> Exercise goal
Reproduced exactly, the lines from the start of the material through the line containing "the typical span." should be the whole answer, with pictures excluded.
* * * *
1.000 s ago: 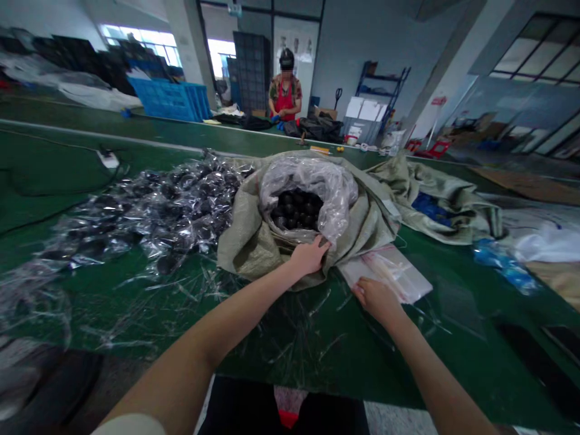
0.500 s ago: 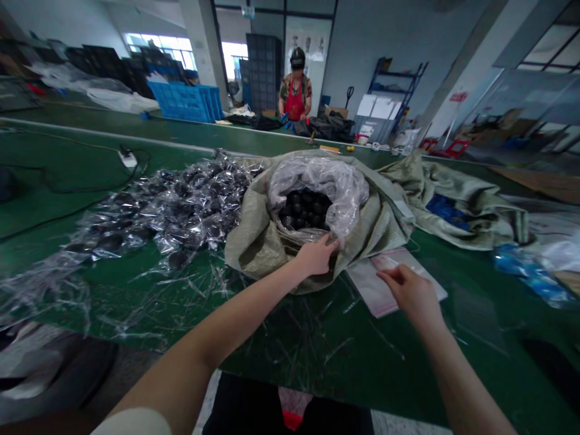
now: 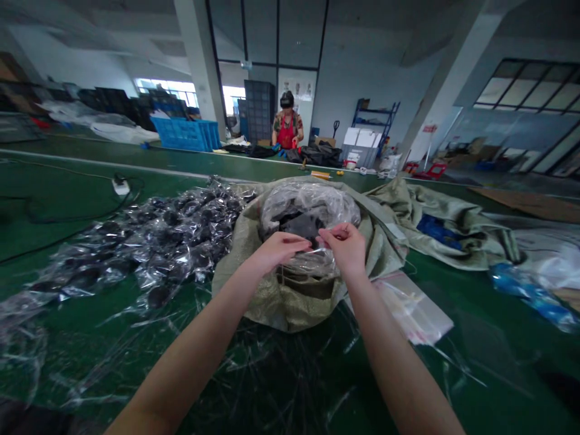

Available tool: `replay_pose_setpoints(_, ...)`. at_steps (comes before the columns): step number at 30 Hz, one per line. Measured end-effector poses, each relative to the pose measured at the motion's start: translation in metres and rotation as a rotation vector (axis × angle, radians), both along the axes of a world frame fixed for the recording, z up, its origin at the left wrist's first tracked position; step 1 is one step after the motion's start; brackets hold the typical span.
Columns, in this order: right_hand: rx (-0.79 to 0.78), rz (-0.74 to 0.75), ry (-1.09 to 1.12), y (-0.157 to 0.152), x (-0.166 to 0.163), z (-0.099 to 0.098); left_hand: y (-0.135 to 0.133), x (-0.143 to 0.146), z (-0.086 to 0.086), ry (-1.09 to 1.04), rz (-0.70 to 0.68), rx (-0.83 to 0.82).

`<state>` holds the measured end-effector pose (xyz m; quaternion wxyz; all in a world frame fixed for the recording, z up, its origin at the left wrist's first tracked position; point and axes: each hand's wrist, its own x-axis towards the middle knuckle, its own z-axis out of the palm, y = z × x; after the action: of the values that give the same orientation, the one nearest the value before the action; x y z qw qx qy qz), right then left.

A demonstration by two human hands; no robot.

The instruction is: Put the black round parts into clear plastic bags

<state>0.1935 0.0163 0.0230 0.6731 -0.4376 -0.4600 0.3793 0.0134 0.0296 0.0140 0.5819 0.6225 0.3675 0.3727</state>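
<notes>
Pinching a small clear plastic bag [image 3: 312,244] with left hand [image 3: 276,251] and right hand [image 3: 347,244], just above the big grey-green woven sack [image 3: 254,241] of black round pieces [image 3: 299,223] mid-bench. Heaped toward the left edge: many filled shiny clear packets [image 3: 149,235]. Lying right of the sack: flat empty clear bags [image 3: 414,308]. Sack looks far from empty.

A large workshop hall with pale grey-blue walls [image 3: 362,66] and a square white pillar [image 3: 199,66]; daylight enters through a window [image 3: 167,86] at the far left and a gridded window [image 3: 530,90] at right. Long green worktables [image 3: 67,181] run across the room. Blue crates [image 3: 185,134] stand at the back beside a dark rack [image 3: 259,109], with a blue metal shelf [image 3: 374,118] further right. A person in a red apron [image 3: 287,124] works at the far table
</notes>
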Motion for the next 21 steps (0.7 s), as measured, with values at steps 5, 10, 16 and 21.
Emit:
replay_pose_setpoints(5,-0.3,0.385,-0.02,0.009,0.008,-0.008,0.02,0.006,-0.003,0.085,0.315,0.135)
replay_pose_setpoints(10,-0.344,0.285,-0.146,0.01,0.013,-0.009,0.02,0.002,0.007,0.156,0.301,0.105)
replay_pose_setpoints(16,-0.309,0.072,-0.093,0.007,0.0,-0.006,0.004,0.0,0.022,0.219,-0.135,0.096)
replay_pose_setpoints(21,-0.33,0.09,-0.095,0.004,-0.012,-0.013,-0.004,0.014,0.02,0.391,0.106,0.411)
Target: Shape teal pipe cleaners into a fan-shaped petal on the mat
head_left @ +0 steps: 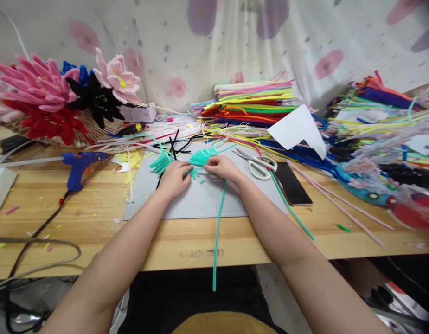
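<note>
Over the grey cutting mat [200, 204], my right hand [221, 167] pinches the near edge of a turquoise fan-shaped pipe-cleaner piece [202, 157]. My left hand [176, 178] is at the lower left of that piece, its fingers bent together beside short turquoise ends; what they hold, if anything, is hidden. Beyond my left hand lies a second turquoise pipe-cleaner piece [160, 162] with a fringe of strands. A long turquoise pipe cleaner [219, 227] runs from under my right wrist past the table's front edge. White-handled scissors [259, 166] rest right of my right hand.
A blue glue gun [78, 169] with its cord lies at left, below pipe-cleaner flowers [43, 88]. A phone [292, 185] is at the mat's right. Behind are bundled pipe cleaners [252, 102] and white paper [297, 130]; black pipe cleaners [174, 146] lie near the mat's back edge.
</note>
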Demonstrator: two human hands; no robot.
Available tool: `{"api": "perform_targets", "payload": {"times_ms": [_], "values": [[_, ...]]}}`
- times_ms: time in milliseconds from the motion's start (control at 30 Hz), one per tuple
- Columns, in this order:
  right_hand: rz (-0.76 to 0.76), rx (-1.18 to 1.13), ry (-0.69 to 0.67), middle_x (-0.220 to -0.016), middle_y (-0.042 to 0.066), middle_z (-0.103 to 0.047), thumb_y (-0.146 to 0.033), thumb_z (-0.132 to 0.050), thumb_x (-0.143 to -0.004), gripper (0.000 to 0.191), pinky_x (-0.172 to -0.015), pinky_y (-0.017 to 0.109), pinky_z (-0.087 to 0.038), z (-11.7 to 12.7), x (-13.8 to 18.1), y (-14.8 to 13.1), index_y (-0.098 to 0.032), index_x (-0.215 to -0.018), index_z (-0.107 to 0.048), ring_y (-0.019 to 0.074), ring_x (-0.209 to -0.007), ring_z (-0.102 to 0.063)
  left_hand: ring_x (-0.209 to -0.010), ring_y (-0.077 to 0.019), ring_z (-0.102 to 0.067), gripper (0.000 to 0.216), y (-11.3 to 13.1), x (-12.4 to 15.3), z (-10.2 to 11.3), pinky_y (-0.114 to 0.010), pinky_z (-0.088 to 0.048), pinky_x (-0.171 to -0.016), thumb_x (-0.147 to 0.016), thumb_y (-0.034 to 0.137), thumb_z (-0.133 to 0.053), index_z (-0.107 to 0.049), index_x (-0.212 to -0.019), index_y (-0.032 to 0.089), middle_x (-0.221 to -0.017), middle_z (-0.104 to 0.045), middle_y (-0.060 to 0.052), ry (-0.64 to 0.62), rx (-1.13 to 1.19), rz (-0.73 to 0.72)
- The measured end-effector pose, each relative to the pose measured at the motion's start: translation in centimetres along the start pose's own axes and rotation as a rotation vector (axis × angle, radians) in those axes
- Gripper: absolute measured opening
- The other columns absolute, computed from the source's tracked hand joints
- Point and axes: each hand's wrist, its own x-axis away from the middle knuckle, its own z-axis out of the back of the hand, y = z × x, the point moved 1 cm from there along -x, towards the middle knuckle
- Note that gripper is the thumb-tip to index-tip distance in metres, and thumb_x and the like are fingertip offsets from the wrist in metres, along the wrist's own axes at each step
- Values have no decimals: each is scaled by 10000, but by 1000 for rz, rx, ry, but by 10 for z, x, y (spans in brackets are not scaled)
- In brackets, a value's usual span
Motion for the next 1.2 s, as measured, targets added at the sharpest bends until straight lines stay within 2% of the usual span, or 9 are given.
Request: {"api": "perform_targets", "payload": {"times_ms": [133,233,400,800,967,1200], "values": [[41,210,58,-677,6,-616,-298,-563,-726,191,-609,234,-327,-2,-1,-4,-147,-726,-679,112,-654,-496,-1087,-222,-514,335,0,0,0,-382,-372,-972,-785,243,-458,-650,-1055,194,-1153,-609,-72,9,12,11],[95,326,68,-800,40,-673,-239,-554,-753,176,-700,251,-363,-5,-3,-9,-160,-793,-706,142,-760,-542,-1086,-228,-513,338,0,0,-1,-391,-372,-969,-777,241,-460,-650,-1055,203,-1149,-609,-70,1,15,20],[200,496,62,-850,74,-672,-239,-563,-791,165,-803,291,-358,-10,-3,-16,-157,-830,-701,178,-867,-535,-1078,-232,-513,344,1,-1,0,-384,-372,-964,-776,235,-455,-648,-1059,196,-1145,-607,-71,-6,0,17],[382,785,-74,-821,117,-624,-139,-426,-838,242,-772,319,-326,-12,0,-31,-118,-830,-668,209,-834,-481,-1082,-234,-506,344,1,-1,-1,-394,-367,-960,-769,222,-460,-637,-1063,200,-1149,-598,-73,-23,6,13],[405,631,-140,-827,91,-626,-126,-470,-815,198,-774,287,-335,-14,-3,-23,-129,-807,-667,181,-827,-482,-1077,-225,-510,336,1,0,0,-380,-366,-963,-758,198,-463,-622,-1054,192,-1137,-603,-70,-5,20,1],[232,193,-54,-841,44,-636,-191,-540,-796,125,-775,244,-369,-18,-8,-4,-128,-805,-647,134,-814,-526,-1050,-236,-523,391,-2,2,0,-369,-392,-930,-734,192,-487,-532,-1121,154,-1088,-602,-104,34,51,38]]}}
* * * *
> Answer space
1.000 s ago: 
0.500 s ago: 
now: 

Available tool: `replay_pose_setpoints(_, ...)`. at_steps (comes before the columns): step number at 30 Hz, one per line. Measured end-effector poses, each relative to the pose measured at the motion's start: translation in metres and rotation as a rotation vector (axis × angle, radians), both along the axes of a world frame fixed for the recording, z up, its origin at the left wrist's first tracked position; step 1 is one step after the motion's start; brackets hold the typical span.

No more is needed to finish this exercise.